→ THE PROBLEM:
The entries below are to be duplicated exactly, with nothing left out.
:: DATA RECORDS ::
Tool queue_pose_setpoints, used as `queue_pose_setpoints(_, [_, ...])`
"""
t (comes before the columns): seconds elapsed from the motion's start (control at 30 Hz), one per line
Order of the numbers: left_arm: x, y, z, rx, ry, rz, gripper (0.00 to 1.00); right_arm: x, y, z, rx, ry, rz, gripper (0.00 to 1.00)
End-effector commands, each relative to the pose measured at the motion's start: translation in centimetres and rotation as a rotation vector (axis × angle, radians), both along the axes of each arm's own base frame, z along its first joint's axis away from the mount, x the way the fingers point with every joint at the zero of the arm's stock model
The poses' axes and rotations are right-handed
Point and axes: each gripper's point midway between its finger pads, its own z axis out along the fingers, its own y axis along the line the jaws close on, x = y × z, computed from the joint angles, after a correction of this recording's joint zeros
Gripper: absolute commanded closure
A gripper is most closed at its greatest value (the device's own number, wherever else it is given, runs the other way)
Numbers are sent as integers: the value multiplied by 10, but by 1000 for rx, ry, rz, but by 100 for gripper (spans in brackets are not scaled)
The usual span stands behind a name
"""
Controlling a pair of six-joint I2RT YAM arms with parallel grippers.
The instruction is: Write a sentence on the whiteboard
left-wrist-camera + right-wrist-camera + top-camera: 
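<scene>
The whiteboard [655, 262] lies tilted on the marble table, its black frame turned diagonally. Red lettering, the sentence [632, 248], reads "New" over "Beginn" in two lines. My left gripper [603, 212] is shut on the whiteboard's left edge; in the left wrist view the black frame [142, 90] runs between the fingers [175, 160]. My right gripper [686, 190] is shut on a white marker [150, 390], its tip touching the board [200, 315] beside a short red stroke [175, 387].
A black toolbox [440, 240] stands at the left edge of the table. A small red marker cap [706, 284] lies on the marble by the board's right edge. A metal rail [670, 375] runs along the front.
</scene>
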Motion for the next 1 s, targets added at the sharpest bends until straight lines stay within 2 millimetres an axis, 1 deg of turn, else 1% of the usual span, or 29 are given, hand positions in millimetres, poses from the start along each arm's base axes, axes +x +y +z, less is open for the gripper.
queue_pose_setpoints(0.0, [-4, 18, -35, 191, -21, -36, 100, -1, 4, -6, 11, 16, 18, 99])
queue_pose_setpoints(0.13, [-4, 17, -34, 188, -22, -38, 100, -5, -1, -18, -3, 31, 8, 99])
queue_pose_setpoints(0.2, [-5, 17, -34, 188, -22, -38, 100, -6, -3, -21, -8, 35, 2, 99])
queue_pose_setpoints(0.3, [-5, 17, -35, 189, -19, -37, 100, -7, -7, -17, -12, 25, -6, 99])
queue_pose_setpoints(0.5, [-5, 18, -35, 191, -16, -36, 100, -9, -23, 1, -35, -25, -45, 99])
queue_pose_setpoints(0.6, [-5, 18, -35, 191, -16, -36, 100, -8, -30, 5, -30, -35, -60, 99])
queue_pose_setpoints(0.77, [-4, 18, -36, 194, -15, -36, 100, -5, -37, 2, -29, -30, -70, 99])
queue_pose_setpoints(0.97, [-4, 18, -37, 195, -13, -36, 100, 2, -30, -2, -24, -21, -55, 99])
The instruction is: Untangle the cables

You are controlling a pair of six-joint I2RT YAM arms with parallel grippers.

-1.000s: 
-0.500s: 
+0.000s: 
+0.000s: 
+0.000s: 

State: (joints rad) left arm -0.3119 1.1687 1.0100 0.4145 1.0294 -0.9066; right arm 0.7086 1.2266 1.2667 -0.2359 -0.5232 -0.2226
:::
→ EXERCISE OUTPUT:
Tool queue_pose_setpoints, used as `queue_pose_setpoints(_, [_, ...])`
"""
t (comes before the columns): seconds elapsed from the motion's start (control at 30 Hz), one per line
Order of the numbers: left_arm: x, y, z, rx, ry, rz, gripper (0.00 to 1.00); right_arm: x, y, z, rx, ry, rz, gripper (0.00 to 1.00)
End-effector commands, each relative to the pose measured at the motion's start: translation in centimetres and rotation as a rotation vector (axis × angle, radians), both along the axes of each arm's own base frame, z along its first joint's axis away from the mount, x the way the fingers point with every joint at the zero of the arm's stock model
The poses' axes and rotations are right-handed
Point and axes: each gripper's point midway between its finger pads, its own z axis out along the fingers, its own y axis along the line the jaws close on, x = y × z, computed from the joint angles, after a correction of this recording's joint zeros
Gripper: absolute commanded closure
A gripper is most closed at its greatest value (the device's own number, wherever else it is given, runs the other way)
Numbers are sent as integers: the value multiplied by 10, but by 1000 for rx, ry, rz, but by 100 for gripper (spans in brackets are not scaled)
The usual span stands behind a name
"""
Controlling a pair of six-joint I2RT YAM arms with parallel grippers.
The instruction is: Write a sentence on the whiteboard
left-wrist-camera + right-wrist-camera + top-camera: 
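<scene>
The whiteboard [655, 262] lies tilted on the marble table, its black frame turned diagonally. Red lettering, the sentence [632, 248], reads "New" over "Beginn" in two lines. My left gripper [603, 212] is shut on the whiteboard's left edge; in the left wrist view the black frame [142, 90] runs between the fingers [175, 160]. My right gripper [686, 190] is shut on a white marker [150, 390], its tip touching the board [200, 315] beside a short red stroke [175, 387].
A black toolbox [440, 240] stands at the left edge of the table. A small red marker cap [706, 284] lies on the marble by the board's right edge. A metal rail [670, 375] runs along the front.
</scene>
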Motion for the next 1 s, targets added at the sharpest bends until straight lines stay within 2 millimetres an axis, 1 deg of turn, else 1% of the usual span, or 29 are given, hand positions in millimetres, poses from the start along each arm's base axes, axes +x +y +z, less is open for the gripper.
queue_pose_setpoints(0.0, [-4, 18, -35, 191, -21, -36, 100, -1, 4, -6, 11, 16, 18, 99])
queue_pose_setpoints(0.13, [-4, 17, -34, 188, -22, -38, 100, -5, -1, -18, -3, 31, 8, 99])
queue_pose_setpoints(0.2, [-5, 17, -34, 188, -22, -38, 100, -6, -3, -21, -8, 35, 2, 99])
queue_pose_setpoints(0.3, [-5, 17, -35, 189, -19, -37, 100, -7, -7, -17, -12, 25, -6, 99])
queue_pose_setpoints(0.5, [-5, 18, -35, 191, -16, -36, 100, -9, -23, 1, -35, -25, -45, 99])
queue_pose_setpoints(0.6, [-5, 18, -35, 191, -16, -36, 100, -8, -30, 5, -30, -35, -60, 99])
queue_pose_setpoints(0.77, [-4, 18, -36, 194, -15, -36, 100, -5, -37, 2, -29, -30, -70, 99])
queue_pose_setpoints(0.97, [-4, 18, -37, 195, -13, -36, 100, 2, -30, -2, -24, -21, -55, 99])
The instruction is: Untangle the cables

You are controlling a pair of six-joint I2RT YAM arms with parallel grippers.

-1.000s: 
-0.500s: 
+0.000s: 
+0.000s: 
+0.000s: 

State: (joints rad) left arm -0.3119 1.1687 1.0100 0.4145 1.0294 -0.9066; right arm 0.7086 1.2266 1.2667 -0.2359 -0.5232 -0.2226

The output given is complete.